§ Task to complete
Print the data that follows again, keeping every line exact.

Content starts

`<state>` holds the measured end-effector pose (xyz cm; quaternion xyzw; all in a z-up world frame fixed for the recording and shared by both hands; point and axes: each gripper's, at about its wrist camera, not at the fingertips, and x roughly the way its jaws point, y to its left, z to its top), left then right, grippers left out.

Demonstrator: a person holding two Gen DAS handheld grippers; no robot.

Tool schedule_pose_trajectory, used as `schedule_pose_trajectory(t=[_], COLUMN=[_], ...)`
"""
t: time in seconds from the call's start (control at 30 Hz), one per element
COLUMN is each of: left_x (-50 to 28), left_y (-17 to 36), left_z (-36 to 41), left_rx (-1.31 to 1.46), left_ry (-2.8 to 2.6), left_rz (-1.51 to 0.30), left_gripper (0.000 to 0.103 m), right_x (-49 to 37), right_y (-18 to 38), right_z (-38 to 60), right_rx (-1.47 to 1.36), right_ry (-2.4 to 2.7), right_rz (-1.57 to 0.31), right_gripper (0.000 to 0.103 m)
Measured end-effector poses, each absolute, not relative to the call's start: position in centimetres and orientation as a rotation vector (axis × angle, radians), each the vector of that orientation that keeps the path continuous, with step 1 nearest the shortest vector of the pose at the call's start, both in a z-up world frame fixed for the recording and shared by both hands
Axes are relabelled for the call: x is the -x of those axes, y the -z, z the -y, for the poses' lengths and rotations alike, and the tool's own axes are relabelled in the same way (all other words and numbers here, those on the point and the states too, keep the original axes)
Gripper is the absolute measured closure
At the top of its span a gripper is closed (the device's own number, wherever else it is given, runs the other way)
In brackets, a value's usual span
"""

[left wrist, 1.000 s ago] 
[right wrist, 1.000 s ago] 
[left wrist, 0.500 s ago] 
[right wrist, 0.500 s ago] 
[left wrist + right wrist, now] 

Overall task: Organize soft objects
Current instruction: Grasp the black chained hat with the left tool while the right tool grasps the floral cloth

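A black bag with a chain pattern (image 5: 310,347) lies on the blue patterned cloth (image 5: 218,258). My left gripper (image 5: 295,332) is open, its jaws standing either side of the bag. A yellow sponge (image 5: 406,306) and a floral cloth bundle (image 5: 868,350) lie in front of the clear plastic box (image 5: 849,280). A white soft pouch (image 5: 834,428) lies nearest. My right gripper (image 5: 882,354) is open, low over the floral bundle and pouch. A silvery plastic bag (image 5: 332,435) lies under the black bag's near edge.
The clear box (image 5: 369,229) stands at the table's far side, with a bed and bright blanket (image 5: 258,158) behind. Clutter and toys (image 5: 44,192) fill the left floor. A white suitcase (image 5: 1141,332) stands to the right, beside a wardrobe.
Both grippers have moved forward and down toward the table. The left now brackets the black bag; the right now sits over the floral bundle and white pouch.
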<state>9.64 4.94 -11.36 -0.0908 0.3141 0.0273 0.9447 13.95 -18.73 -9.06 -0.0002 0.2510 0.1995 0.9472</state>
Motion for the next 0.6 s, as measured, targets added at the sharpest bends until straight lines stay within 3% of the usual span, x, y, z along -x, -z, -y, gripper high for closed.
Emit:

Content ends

§ Answer box
`<state>` holds the measured end-effector pose (xyz cm; quaternion xyzw; all in a z-up world frame fixed for the recording and shared by both hands; point and axes: each gripper's, at about its wrist camera, not at the fingertips, and x roughly the way its jaws point, y to its left, z to its top), left then right, grippers left out.

Demonstrator: a person holding two Gen DAS handheld grippers; no robot.

Tool schedule_pose_trajectory, used as `schedule_pose_trajectory(t=[_], COLUMN=[_], ...)`
"""
t: time in seconds from the call's start (control at 30 Hz), one per element
COLUMN is each of: left_x (-50 to 28), left_y (-17 to 36), left_z (-36 to 41), left_rx (-1.31 to 1.46), left_ry (-2.8 to 2.6), left_rz (-1.51 to 0.30), left_gripper (0.000 to 0.103 m), right_x (-49 to 37), right_y (-18 to 38), right_z (-38 to 60), right_rx (-1.47 to 1.36), right_ry (-2.4 to 2.7), right_rz (-1.57 to 0.31), right_gripper (0.000 to 0.103 m)
Measured end-effector poses, each absolute, not relative to the call's start: position in centimetres and orientation as a rotation vector (axis × angle, radians), each the vector of that orientation that keeps the path continuous, with step 1 nearest the shortest vector of the pose at the call's start, both in a z-up world frame fixed for the recording and shared by both hands
Axes are relabelled for the call: x is the -x of those axes, y the -z, z the -y, for the poses' lengths and rotations alike, and the tool's own axes are relabelled in the same way (all other words and numbers here, those on the point and the states too, keep the original axes)
Gripper is the absolute measured closure
At the top of its span a gripper is closed (the device's own number, wherever else it is given, runs the other way)
In brackets, a value's usual span
"""

[left wrist, 1.000 s ago] 
[right wrist, 1.000 s ago] 
[left wrist, 0.500 s ago] 
[right wrist, 0.500 s ago] 
[left wrist + right wrist, now] 

Overall task: Organize soft objects
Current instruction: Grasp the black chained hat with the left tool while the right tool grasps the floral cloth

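A black bag with a chain pattern (image 5: 310,347) lies on the blue patterned cloth (image 5: 218,258). My left gripper (image 5: 295,332) is open, its jaws standing either side of the bag. A yellow sponge (image 5: 406,306) and a floral cloth bundle (image 5: 868,350) lie in front of the clear plastic box (image 5: 849,280). A white soft pouch (image 5: 834,428) lies nearest. My right gripper (image 5: 882,354) is open, low over the floral bundle and pouch. A silvery plastic bag (image 5: 332,435) lies under the black bag's near edge.
The clear box (image 5: 369,229) stands at the table's far side, with a bed and bright blanket (image 5: 258,158) behind. Clutter and toys (image 5: 44,192) fill the left floor. A white suitcase (image 5: 1141,332) stands to the right, beside a wardrobe.
Both grippers have moved forward and down toward the table. The left now brackets the black bag; the right now sits over the floral bundle and white pouch.
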<state>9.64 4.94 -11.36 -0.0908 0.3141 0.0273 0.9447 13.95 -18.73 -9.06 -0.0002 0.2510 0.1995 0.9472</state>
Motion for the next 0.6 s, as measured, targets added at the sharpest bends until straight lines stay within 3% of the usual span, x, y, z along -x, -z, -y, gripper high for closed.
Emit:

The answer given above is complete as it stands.